Seine einzige Versuchung
war die Haltung des Professors nicht entgangen. Er verhielt sich distanzierter als sonst, während seine Frau geradezu darauf versessen schien, dass er möglichst viel Zeit mit Elli alleine verbrachte. Die Reaktion seines Freundes belastete ihn, auch wenn sie ihm nachvollziehbar erschien. Zugleich war er voller Euphorie angesichts Ellis offensichtlichen Interesses, ihn wiedersehen zu wollen. Er konnte keinen nennenswerten Widerstand gegenüber den wenig diskreten Aufforderungen der Frau Preuß leisten, er und Elli mögen doch den herrlichen Park und die Umgebung zu ausgiebigen Spaziergängen nutzen. Auch Elli hielt sich mit ihrer üblichen Abwehr gegenüber den Anwandlungen ihrer Mutter zurück, vielmehr konnte sie es kaum noch abwarten, endlich wieder mit Benthin alleine zu sein.

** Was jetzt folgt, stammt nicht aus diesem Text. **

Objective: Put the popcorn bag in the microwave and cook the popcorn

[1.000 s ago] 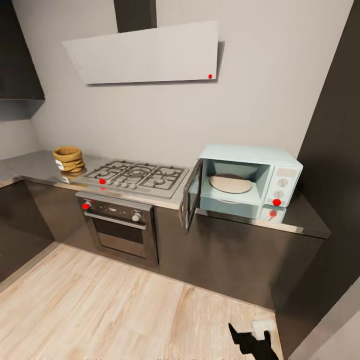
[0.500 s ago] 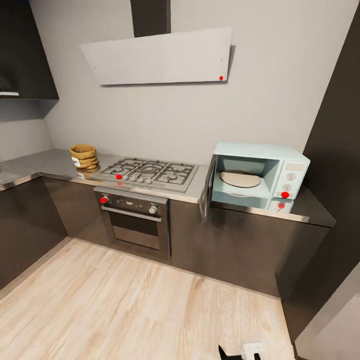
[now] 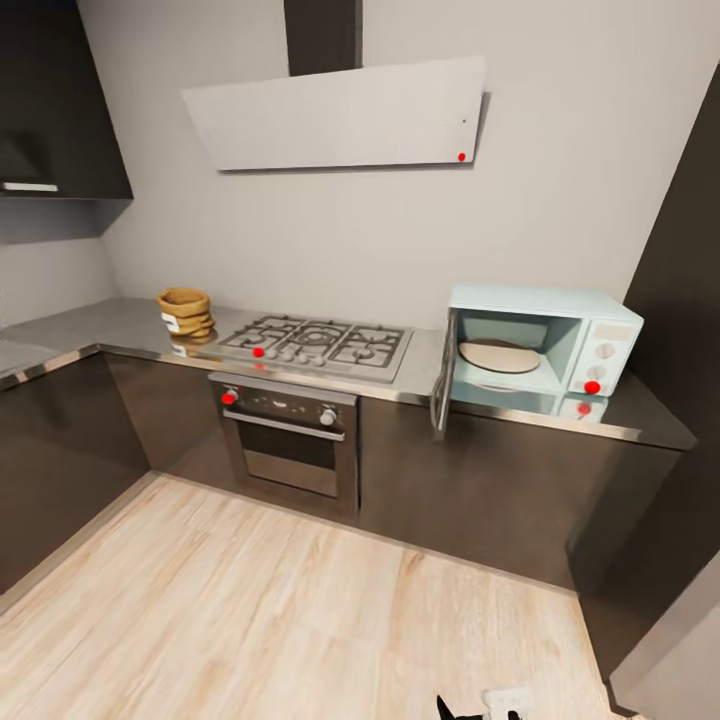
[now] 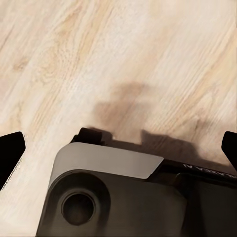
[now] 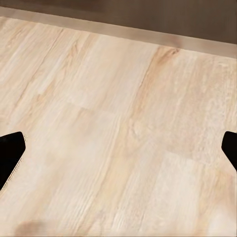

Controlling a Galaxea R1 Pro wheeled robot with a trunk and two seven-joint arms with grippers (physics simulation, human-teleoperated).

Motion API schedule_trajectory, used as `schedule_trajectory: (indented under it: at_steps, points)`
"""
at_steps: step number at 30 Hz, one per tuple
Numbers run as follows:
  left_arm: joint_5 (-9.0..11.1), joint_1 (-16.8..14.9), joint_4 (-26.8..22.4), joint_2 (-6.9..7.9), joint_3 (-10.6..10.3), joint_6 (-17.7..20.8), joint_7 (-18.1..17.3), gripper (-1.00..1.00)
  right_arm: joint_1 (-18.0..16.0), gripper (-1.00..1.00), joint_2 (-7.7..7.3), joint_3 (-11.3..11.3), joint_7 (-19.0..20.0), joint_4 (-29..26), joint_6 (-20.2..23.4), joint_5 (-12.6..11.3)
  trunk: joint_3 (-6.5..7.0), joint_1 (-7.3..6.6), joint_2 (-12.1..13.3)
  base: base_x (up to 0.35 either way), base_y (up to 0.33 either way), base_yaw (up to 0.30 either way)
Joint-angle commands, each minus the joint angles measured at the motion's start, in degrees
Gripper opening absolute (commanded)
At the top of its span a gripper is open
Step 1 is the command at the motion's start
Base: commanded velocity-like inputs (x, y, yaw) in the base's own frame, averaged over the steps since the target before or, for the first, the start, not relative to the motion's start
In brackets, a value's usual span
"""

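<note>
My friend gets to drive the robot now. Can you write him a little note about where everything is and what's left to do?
Left hand: open, empty, pointing at the wood floor.
Right hand: open, empty, also over the floor.
The popcorn bag sits on the countertop, left of the gas hob.
The microwave is at the right end of the countertop, door swung open, turntable bare.
Done: door is open.
Left: drive closer, pick up the bag, put it in the microwave, shut the door, heat it.
</note>
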Motion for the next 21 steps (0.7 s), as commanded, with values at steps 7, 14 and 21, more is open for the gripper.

Dank des ausgesprochen herrlichen Frühsommerwetters in diesem Jahr genossen Elli und Benthin ihre Spaziergänge bei strahlendem Sonnenschein und angenehmen Temperaturen. Sie konnten eine unbeschwerte Zeit zu zweit verbringen, die nur geringfügig von der Reserviertheit des Professors überschattet wurde. Da er keine Bedenken gegenüber Benthins Ehrenhaftigkeit hegte, hatte er sich zwar nicht ausdrücklich für ihre Ausflüge in die Abgeschiedenheit der Natur ausgesprochen, aber auch keine Einwände dagegen erhoben. Somit bestand keine Veranlassung zur Heimlichtuerei. Auch wenn Benthin zwischenzeitlich immer wieder von seinem schlechten Gewissen gegenüber seinem Freund eingeholt wurde, gelang es ihm, diesen unangenehmen Gedanken schnell fort zu wischen. Er war verzaubert von Ellis Interesse an seiner Person und brannte darauf, mehr von ihrem Leben und ihren Ansichten zu erfahren.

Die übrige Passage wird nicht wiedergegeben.